*** Opening Data records ***

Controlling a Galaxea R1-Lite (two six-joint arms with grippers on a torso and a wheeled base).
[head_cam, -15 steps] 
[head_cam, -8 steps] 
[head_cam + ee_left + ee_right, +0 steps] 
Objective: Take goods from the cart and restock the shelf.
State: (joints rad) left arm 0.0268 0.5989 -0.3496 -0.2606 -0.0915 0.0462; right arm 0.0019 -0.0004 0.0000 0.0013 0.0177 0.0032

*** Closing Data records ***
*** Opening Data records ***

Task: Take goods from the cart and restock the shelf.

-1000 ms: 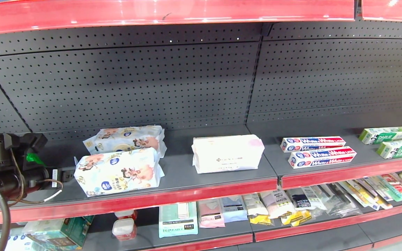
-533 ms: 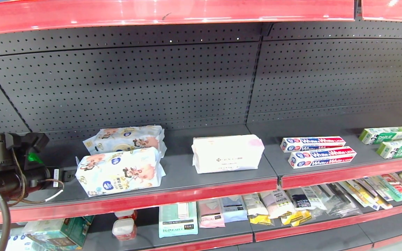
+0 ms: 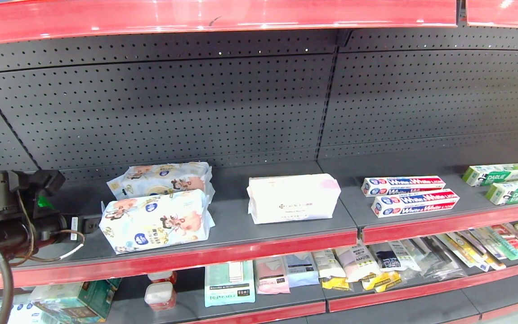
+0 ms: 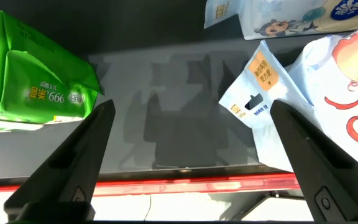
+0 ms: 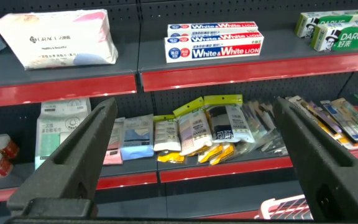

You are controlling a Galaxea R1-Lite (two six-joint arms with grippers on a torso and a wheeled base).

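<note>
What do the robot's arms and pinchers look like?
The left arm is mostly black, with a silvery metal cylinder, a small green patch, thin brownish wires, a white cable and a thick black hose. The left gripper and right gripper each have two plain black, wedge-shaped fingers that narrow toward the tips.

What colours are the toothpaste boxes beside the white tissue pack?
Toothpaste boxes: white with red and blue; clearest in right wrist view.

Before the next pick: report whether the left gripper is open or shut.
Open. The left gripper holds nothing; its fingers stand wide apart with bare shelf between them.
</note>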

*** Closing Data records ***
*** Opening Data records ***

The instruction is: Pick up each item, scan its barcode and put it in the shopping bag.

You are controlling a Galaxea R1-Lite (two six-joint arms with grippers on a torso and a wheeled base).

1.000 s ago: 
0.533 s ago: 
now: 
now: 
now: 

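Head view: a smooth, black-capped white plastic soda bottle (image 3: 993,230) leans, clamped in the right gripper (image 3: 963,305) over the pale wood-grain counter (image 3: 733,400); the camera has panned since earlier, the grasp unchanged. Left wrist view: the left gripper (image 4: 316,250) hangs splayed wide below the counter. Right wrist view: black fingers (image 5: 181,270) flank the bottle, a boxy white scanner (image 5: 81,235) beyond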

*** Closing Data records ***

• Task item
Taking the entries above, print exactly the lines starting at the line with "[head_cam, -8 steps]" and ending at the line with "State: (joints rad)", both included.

• Answer to this exercise
[head_cam, -8 steps] 
[head_cam + ee_left + ee_right, +0 steps] 
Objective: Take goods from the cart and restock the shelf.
State: (joints rad) left arm 0.0268 0.5989 -0.3496 -0.2606 -0.0915 0.0462; right arm 0.0019 -0.0004 0.0000 0.0013 0.0177 0.0032

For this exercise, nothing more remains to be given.